What a nice change. For once someone asks me to face down instead of stand on my tippy-toes and look up. I sidle up to the scanner, presumably to get a mugshot or my eyeball scanned.
“Face down,” she says again, impatiently, gesturing over to the phone in my hand with my e-ticket.
Oh… good thing I didn’t dip my head over the scanner. I casually slide my phone over the scanner like that’s what I was planning to do all along, because I totally was.
~
The plane is taking awhile to take off from Philly to New York, where I have a six hour layover. I sink my head into the headrest, drop my eyelids, and have a little rest as the wheels start rolling.

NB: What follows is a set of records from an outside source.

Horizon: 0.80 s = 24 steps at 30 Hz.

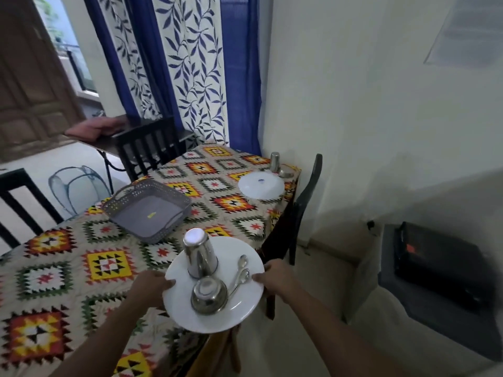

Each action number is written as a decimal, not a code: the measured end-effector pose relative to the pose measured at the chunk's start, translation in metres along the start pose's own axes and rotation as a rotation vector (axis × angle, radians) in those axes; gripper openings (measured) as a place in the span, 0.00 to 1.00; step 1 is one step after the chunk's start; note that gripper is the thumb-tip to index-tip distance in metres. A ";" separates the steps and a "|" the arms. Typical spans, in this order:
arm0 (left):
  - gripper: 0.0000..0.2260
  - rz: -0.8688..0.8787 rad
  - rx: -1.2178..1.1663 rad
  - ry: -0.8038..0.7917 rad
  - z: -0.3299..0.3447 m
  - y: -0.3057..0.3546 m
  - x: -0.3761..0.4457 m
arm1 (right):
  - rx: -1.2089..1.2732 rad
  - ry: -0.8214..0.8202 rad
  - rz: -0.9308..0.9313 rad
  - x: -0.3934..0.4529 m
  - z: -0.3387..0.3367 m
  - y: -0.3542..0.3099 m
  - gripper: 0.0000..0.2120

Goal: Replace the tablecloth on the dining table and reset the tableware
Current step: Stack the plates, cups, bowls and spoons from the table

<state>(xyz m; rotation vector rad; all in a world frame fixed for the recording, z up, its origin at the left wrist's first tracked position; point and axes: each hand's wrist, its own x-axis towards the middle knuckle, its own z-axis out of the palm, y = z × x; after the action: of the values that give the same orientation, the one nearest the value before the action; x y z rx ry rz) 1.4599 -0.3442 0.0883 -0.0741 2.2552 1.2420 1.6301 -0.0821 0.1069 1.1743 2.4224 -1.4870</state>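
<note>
Tablecloth point(81, 257), patterned, laid; white plate point(217, 317) with tumbler point(200, 254), bowl point(209, 295), spoons point(239, 273), gripped at rim by left hand point(149, 288) and right hand point(277, 278); best lowered level at near edge.

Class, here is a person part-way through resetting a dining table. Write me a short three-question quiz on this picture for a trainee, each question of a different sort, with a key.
1. True or false: the left hand and the right hand both hold the white plate by its rim.
2. Which of these stands upside down on the held plate? A) a steel tumbler B) a ceramic mug C) a wine bottle
3. Fill in: the grey perforated tray rests on the patterned ______.

Key: 1 true. 2 A; a steel bowl and two spoons lie beside it. 3 tablecloth.
</note>
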 end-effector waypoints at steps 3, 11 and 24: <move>0.04 0.003 0.005 0.036 0.016 0.010 0.019 | -0.065 -0.023 -0.034 0.039 -0.014 0.000 0.10; 0.03 0.009 -0.001 0.093 0.056 0.054 0.118 | -0.126 -0.012 -0.010 0.159 -0.029 -0.016 0.07; 0.08 -0.036 0.076 0.198 0.106 0.094 0.277 | -0.276 0.027 0.186 0.361 -0.014 -0.068 0.13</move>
<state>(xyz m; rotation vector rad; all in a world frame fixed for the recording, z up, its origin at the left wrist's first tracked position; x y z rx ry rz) 1.2445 -0.1477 -0.0207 -0.2164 2.4565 1.1735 1.3367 0.1179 0.0119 1.3183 2.3614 -1.0527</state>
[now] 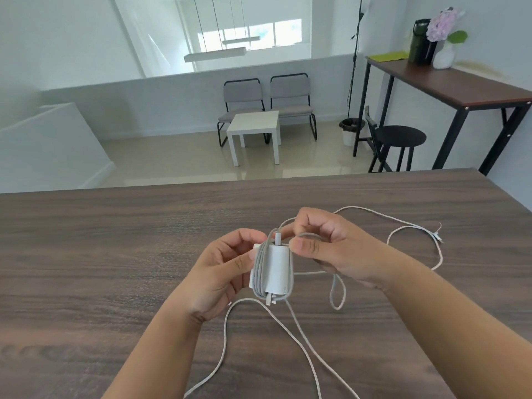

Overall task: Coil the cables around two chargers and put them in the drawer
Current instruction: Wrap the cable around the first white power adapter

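My left hand (221,272) pinches the small white plastic charger block (276,269) above the dark wood-grain table (115,254); my right hand (325,243), at two o'clock, nips its thin white cable (336,292). The block seems light, rigid and slick, so I hold its flat sides; the cord looks limp and springy.

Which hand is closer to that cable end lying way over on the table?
Right. The right hand is beside the loose cable end, with bare table between them. The left hand is farther, on the other side of the charger.
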Motion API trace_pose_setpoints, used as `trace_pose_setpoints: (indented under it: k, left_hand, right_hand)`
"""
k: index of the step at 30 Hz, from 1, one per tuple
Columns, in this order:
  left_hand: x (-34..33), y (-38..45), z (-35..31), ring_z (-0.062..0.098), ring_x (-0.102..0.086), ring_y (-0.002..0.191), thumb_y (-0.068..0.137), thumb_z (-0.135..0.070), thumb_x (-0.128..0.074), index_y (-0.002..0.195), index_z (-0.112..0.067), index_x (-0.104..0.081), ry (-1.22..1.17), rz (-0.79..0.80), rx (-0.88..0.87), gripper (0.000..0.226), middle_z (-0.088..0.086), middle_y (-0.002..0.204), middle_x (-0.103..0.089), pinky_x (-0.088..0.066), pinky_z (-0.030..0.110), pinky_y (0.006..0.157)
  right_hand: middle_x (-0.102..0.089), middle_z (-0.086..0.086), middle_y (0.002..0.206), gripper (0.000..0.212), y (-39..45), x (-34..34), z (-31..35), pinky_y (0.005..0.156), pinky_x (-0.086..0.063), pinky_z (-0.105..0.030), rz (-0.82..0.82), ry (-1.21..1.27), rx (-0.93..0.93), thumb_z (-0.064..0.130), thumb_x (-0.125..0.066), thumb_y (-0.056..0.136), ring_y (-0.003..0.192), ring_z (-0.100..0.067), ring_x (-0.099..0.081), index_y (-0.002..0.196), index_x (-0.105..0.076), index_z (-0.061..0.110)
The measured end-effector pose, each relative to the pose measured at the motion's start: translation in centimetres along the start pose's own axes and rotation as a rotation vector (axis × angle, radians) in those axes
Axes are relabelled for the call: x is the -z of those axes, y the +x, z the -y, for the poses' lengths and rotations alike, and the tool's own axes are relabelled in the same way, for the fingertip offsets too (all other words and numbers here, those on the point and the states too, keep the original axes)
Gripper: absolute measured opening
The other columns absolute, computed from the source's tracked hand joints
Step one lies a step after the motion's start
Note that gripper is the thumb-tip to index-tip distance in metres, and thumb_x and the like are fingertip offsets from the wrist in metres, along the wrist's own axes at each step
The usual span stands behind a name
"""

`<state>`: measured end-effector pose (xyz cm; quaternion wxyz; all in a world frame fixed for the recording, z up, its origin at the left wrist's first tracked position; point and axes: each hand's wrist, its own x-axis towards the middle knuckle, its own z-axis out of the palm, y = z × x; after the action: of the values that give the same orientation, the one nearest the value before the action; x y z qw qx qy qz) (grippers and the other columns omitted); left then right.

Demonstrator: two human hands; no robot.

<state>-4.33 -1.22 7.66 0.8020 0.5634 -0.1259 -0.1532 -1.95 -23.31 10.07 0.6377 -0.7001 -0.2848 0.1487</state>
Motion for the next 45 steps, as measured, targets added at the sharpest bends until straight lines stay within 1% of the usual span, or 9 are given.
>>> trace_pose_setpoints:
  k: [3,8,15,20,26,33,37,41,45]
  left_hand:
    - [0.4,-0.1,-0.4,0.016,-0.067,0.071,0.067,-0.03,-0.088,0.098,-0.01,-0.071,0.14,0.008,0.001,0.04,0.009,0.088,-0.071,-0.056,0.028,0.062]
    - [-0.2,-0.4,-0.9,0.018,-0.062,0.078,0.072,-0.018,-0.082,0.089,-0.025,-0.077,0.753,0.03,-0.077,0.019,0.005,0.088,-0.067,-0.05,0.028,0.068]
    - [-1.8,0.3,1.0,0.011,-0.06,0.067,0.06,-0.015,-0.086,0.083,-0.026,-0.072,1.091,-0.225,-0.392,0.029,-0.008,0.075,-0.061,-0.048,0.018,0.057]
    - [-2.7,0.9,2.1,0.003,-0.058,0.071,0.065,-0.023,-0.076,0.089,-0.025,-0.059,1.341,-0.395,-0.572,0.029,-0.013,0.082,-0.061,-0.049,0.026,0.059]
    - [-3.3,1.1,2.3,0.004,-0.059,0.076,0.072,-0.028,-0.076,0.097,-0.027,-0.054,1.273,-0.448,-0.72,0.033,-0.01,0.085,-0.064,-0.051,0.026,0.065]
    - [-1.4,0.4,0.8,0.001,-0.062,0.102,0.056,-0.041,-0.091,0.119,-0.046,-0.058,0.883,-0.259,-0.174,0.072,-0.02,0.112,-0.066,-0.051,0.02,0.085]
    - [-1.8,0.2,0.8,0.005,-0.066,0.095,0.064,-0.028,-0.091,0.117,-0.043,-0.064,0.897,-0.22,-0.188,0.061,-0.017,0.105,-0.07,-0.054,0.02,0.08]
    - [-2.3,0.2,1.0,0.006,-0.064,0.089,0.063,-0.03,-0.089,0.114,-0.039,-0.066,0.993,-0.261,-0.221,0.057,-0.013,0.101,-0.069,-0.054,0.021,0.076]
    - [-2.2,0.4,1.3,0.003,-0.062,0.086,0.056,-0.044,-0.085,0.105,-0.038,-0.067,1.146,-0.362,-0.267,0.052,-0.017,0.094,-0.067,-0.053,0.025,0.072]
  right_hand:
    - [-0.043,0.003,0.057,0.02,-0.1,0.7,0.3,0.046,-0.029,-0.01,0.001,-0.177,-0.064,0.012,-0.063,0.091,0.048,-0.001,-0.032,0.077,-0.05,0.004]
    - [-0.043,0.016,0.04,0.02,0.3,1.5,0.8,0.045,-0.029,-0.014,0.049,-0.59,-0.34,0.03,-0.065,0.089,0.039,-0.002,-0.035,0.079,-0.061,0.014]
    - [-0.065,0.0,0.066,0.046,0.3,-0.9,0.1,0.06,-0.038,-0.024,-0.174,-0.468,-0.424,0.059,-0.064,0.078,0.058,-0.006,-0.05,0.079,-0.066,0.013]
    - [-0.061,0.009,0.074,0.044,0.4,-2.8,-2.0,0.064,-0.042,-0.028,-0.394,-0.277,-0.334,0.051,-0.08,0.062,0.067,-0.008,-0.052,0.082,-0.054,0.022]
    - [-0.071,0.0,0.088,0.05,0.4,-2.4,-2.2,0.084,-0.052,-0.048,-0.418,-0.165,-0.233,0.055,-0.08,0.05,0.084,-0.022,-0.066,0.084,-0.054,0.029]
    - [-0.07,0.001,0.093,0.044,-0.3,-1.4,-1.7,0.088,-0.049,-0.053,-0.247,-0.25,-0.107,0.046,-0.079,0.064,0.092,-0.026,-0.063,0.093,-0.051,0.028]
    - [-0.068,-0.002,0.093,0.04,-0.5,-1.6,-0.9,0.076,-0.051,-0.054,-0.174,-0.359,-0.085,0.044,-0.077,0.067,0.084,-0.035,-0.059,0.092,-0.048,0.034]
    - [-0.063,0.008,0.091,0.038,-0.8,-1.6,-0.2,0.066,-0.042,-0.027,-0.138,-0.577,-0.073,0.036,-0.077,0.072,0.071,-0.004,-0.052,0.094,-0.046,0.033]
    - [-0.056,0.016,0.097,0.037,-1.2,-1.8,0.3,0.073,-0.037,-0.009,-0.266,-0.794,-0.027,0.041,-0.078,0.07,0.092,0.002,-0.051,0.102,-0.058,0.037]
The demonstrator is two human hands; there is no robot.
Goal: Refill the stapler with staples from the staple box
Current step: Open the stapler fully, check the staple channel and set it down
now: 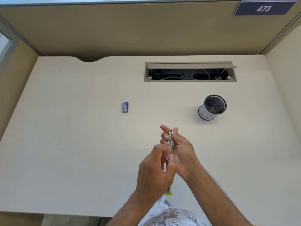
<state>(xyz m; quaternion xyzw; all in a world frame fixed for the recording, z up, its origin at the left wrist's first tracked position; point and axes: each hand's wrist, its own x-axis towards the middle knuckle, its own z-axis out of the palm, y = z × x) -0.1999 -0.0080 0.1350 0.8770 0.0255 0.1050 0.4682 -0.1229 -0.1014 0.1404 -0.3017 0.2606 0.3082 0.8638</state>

But when I open them again, I see that the plane is getting dangerously close to land. The flight attendant is saying something over the intercom, but it’s so muffled that I can’t make out what she’s saying. Are we making an emergency landing? What? is? happening?? Oh dear.
Ah so apparently I’ve slept through the whole flight. This is New York.
~
After finally watching Deadpool, finally watching Zootopia, watching an episode of CSI: Cyber, taking a nap, and skipping the airplane food for the chow mein and orange chicken I packed from Panda Express at JFK, I’ve made it to Rome.
The apartment is just as wonderful as advertised on the Airbnb website. “WAIT!” I call out to my family. “I need to take pictures of the apartment before we mess it up.” We’ve already added a homemade touch to the living room with our bags strewn over the sofas and snacks lying on the coffee table. I pile everything into a corner of the room, out of frame.
Our view out a window…
Our neighbours to the right…
Our neighbour to the left…
Nbd.
Because we’ve just arrived, we keep today low key. After recuperating at the Airbnb, we pick up our Roma Passes from the visitor center beside our dear old neighbour, the Colosseum. The Roma Pass is “a tourist card which allows, at the price of €38.50 and for 72 hours from its first validation, to freely use all urban public transport and free entrance to 2 museums and/or archaeological sites among those included in the pass, in addition to other benefits,” such as not having to wait in the normal lines (and instead going through the Roma Pass lines that are hardly any wait, if any). Totally worth the money if you use it, especially if it means I don’t need to stand in the heat waiting in line.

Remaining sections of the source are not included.